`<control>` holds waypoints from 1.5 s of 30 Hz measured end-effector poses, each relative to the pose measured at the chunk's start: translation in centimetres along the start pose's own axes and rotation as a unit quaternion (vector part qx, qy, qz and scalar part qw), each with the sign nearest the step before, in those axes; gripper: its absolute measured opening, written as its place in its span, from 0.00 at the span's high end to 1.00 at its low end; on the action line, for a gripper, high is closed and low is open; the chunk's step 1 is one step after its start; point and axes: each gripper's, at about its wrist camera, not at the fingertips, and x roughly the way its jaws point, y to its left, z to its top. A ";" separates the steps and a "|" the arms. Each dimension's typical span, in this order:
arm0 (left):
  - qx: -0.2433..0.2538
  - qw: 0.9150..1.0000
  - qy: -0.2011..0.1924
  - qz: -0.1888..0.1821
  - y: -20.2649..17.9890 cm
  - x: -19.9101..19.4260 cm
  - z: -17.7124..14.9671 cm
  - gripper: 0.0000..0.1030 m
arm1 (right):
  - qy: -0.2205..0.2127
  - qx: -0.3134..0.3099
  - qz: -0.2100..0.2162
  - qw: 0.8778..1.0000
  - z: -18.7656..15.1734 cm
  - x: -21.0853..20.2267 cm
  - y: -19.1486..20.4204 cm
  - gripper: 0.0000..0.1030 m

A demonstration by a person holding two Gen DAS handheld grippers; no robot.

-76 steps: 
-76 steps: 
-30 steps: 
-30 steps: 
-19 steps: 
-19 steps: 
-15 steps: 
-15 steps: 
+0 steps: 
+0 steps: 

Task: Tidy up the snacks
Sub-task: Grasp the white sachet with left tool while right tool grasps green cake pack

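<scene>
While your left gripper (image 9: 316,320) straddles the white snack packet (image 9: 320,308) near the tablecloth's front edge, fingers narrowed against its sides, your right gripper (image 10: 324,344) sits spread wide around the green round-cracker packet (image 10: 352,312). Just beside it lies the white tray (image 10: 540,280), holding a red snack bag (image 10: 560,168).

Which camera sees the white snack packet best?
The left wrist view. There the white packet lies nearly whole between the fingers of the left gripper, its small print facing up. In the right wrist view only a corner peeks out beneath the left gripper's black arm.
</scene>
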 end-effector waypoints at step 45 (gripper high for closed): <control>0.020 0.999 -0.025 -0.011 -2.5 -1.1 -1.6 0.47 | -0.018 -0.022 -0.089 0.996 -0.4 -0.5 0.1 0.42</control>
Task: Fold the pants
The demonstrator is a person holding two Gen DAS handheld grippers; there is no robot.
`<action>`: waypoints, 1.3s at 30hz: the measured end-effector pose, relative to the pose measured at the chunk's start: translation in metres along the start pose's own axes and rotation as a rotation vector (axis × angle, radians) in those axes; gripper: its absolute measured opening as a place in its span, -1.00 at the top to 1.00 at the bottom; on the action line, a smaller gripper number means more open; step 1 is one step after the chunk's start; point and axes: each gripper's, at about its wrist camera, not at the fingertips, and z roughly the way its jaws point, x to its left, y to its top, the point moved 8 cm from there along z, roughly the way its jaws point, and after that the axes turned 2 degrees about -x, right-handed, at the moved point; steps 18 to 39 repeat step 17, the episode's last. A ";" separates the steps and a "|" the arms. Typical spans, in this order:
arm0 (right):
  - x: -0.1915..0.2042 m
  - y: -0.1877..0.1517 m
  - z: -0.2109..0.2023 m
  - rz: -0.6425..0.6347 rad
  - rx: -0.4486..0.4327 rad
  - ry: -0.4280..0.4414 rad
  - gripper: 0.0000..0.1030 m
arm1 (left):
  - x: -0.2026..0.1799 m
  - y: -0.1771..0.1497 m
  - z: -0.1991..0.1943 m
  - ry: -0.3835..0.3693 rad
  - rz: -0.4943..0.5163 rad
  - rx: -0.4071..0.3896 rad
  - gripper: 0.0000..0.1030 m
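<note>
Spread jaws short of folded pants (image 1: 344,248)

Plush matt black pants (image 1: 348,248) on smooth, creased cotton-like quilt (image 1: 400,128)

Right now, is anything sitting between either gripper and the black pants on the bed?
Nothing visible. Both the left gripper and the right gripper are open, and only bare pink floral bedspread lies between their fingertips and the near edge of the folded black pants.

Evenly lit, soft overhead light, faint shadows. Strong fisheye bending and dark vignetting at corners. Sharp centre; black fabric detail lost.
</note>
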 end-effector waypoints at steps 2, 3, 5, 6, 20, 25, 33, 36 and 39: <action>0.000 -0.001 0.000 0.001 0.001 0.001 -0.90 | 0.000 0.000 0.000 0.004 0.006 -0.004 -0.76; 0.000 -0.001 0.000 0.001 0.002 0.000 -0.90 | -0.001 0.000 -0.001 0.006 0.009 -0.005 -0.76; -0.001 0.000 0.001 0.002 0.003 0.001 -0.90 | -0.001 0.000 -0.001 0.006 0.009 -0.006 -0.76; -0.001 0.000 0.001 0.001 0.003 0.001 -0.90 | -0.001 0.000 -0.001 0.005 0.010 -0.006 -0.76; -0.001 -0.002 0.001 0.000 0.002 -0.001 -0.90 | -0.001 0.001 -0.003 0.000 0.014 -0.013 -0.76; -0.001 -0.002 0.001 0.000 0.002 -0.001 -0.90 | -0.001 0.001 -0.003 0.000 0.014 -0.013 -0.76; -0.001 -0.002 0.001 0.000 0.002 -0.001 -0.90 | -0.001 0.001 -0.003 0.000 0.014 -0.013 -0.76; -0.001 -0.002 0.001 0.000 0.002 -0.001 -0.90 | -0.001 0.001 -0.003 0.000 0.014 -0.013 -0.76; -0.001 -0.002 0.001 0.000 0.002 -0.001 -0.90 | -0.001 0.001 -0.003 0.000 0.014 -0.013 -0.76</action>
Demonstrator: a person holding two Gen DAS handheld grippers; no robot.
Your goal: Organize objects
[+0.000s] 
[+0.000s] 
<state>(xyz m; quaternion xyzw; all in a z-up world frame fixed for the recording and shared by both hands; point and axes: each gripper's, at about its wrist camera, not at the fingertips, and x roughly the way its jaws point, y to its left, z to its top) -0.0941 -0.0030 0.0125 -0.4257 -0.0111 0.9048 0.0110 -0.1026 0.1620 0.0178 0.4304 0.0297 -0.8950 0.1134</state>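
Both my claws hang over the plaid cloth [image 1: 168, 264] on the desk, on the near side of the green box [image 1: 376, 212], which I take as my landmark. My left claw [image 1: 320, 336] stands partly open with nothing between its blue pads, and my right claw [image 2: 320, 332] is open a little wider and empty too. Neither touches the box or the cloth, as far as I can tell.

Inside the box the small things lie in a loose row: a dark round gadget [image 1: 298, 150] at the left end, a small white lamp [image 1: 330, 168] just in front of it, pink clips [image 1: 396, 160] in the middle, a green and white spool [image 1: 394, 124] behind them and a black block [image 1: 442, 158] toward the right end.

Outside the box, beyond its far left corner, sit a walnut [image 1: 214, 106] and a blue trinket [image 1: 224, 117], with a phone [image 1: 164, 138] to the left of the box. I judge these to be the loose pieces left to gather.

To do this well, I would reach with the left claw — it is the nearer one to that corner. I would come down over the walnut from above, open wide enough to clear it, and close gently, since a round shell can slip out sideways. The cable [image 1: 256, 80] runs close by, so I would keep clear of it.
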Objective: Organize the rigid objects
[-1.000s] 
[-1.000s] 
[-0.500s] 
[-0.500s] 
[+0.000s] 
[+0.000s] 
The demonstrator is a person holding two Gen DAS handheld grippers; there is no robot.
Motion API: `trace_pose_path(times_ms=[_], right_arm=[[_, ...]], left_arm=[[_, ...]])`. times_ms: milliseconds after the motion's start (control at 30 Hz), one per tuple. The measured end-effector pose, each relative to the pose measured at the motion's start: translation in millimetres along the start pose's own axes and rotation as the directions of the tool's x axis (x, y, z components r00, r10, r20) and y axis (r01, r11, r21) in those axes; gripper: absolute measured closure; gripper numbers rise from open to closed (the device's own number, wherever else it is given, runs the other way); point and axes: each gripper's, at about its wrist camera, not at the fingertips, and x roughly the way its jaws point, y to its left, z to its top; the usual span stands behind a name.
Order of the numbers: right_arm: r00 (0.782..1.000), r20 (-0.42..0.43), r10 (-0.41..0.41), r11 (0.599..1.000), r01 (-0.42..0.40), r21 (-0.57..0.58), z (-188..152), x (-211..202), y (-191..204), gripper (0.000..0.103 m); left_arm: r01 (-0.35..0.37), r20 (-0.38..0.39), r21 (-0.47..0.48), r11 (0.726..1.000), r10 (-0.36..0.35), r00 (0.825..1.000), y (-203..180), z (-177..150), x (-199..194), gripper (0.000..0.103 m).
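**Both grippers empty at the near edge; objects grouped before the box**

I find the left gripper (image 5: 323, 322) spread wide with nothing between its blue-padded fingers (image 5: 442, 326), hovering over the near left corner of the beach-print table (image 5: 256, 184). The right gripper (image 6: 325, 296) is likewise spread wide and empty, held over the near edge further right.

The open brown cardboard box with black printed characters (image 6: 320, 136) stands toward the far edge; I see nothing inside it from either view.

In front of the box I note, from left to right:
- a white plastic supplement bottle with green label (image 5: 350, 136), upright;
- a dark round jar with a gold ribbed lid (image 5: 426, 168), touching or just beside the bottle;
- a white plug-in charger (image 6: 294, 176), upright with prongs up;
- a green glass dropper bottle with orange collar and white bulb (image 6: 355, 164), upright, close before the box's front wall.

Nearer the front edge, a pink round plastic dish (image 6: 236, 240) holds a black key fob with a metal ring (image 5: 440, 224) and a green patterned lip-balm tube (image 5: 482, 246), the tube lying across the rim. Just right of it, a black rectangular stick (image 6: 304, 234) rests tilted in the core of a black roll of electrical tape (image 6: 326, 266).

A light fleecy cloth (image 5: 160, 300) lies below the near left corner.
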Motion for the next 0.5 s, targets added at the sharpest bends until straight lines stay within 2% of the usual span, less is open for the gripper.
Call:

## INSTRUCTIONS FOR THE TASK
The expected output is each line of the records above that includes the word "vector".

## WRITTEN ANSWER
`<control>` holds waypoints from 1.5 s of 30 Hz measured end-effector poses, each relative to the pose measured at the chunk's start: translation in centimetres along the start pose's own axes and rotation as a unit quaternion (vector part qx, qy, qz and scalar part qw), each with the sign nearest the step before, in those axes; gripper: its absolute measured opening, written as its place in its span, from 0.00 at the span's high end to 1.00 at its low end; on the action line, for a gripper, high is closed and low is open; the chunk's step 1 is one step after its start; point and axes: each gripper's, at about its wrist camera, not at the fingertips, and x roughly the way its jaws point, y to its left, z to its top. A ";" separates the steps and a "|" the arms. Each dimension's typical span, in this order:
`<action>`: waypoints, 1.3s at 30hz: the measured end-effector pose, relative to the pose measured at the chunk's start: translation in metres along the start pose's own axes and rotation as a rotation vector (axis × angle, radians) in those axes; gripper: its absolute measured opening as a place in its span, -1.00 at the top to 1.00 at the bottom; on the action line, a smaller gripper number means more open; step 1 is one step after the chunk's start; point and axes: each gripper's, at about its wrist camera, not at the fingertips, and z roughly the way its jaws point, x to its left, y to its top, the point moved 8 cm from there along z, roughly the way its jaws point, and after that the axes turned 2 degrees about -x, right-handed, at the moved point; steps 18 to 39 repeat step 17, the episode's last. A ";" separates the steps and a "|" the arms. Typical spans, in this order:

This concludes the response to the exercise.